|Expression of Fas, p53 and AFP in development of human fetal germ cells in vitro.(离体人胚胎细胞发育过程中Fas，p53 和 AFP的表达)|
Zygote 2002 Nov;10(4):333-40
Expression of Fas, p53 and AFP in development of human fetal germ cells in vitro.
Wu J, Chen Y, Li T.
Department of Obstetrics and Gynecology, The Third Medical College, Beijing Medical University, China. email@example.com
Abstract: In the present study we employed a two-step culture system to study the expression of Fas, p53 and alpha-fetoprotein (AFP) in the development in vitro of human fetal germ cells. p53 mRNA was determined by Northern blotting, and Fas content was assessed by western blotting. RT-nested polymerase chain reaction (RT-nPCR) analysis was performed to determine the expression of AFP mRNA in different stages of fetal follicular development. Follicular cell apoptosis was evaluated by DNA fragmentation analyses (DNA ladder). The results showed that by day 7 of culture approximately one-sixth of fetal germ cells grew to class C oocytes (primary oocytes) from class B oocytes (primordial oocytes) or class A oocytes. On day 45 of culture, one-third of these primary follicles doubled in size. In the meantime, there was a high proportion apoptosis of follicular cells on days 35 or 45 of culture, as evident by a clear ladder pattern of DNA fragmentation upon electrophoretic analysis. Expression of Fas antigen and p53 mRNA increased in a time-dependent manner, while AFP mRNA was expressed on days 10 to 35, and disappeared on day 45. These results indicate that human fetal germ cells can develop in a two-step culture system and AFP may play an active role in the proliferation of these germ cells. At the late stage of follicular development in vitro, a number of follicular cells became apoptotic. Moreover, apoptosis may be the mechanism responsible for fetal germ cell regression and the Fas antigen and/or p53-mediated death pathway may be central in the induction of germ cell regression.

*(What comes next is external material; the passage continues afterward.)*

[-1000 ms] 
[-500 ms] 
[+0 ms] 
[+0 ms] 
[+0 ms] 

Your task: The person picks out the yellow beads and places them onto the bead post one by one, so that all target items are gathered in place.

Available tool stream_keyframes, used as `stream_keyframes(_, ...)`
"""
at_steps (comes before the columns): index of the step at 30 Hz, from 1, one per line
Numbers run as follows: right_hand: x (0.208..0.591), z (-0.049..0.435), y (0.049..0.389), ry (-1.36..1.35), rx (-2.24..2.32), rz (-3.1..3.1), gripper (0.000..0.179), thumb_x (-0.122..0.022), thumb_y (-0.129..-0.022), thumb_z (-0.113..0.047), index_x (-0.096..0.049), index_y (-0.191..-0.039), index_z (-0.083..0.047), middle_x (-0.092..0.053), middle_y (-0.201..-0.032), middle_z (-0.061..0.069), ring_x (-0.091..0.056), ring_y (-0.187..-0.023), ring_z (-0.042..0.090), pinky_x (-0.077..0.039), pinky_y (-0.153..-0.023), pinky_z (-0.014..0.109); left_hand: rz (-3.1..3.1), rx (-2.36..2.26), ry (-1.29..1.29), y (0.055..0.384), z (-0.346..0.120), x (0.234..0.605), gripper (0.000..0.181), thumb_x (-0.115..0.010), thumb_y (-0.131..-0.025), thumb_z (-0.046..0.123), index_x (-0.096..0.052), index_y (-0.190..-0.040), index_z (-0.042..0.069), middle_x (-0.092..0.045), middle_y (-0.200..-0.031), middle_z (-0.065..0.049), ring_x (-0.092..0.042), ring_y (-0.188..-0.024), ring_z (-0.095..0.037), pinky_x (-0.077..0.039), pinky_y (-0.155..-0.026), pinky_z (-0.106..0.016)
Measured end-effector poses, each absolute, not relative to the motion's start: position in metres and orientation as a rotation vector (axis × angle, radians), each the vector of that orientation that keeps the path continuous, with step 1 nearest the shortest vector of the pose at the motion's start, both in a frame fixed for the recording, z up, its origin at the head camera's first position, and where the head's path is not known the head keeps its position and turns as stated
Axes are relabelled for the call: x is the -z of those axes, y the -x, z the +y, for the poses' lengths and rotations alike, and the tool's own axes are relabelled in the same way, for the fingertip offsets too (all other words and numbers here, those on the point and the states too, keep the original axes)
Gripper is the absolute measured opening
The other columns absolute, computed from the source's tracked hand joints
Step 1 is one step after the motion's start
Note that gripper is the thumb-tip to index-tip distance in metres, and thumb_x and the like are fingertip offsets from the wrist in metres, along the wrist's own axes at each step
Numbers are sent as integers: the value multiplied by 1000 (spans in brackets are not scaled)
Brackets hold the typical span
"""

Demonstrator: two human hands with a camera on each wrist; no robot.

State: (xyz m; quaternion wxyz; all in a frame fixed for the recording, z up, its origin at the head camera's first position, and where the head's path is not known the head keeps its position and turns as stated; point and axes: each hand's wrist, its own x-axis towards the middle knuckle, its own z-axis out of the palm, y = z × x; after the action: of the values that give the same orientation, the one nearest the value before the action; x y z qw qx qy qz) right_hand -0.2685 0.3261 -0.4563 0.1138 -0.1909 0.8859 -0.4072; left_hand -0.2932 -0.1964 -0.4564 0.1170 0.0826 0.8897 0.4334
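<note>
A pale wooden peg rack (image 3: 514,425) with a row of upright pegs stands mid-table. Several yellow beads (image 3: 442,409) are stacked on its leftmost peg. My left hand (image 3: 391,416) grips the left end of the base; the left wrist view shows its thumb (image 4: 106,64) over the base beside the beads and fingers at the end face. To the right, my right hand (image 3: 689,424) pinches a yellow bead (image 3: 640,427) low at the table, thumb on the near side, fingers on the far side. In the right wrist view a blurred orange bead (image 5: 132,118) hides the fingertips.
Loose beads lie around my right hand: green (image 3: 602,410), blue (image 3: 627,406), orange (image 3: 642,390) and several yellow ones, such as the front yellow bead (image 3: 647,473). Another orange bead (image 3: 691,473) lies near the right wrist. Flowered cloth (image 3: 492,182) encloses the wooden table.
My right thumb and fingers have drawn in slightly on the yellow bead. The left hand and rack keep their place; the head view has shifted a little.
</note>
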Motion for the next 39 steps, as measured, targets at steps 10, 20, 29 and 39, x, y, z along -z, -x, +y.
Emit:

受精卵 2002 Nov;10(4): 333-40
离体人胚胎细胞发育过程中Fas，p53 和 AFP的表达
吴际 陈研 李潭
摘要：在此研究中我们应用了一个两步培养系统来观察Fas, p53和α-胎蛋白（AFP）在离体人胚胎细胞发育过程中的表达。p53 mRNA和Fas的含量分别用Northern blotting和western blotting的方法进行评估。AFP mRNA在胎儿卵泡发育过程中不同时期的表达水平则用逆转录巢式聚合酶链反应(RT-nPCR)进行分析。卵泡细胞的凋亡用DNA破碎分析（DNA阶梯）评估。结果显示在培养的第七天大约有六分之一的胎胚细胞从C类卵母细胞（初级卵母细胞）长成B类卵母细胞（原始卵母细胞）或A类卵母细胞。在第45天，三分之一的卵泡大小变为原来的两倍。与此同时，在培养的第35或45天，大部分卵泡细胞出现凋亡。Fas抗原和p53 mRNA的表达则以时间依赖性的方式增加，而AFP mRNA的表达在第10到35天出现，第45天消失。这些结果表明人胚胎细胞可以在两步培养系统中生长并且AFP可能在这些胚胎细胞的增生中发挥了积极的作用。在离体卵泡发育的晚期，一定数量的卵泡细胞开始凋亡。而且，凋亡可能参与了胚胎细胞的衰退，Fas抗原和/或p53介导的死亡通路也可能在诱导胚胎细胞衰退的过程中起到了重要作用。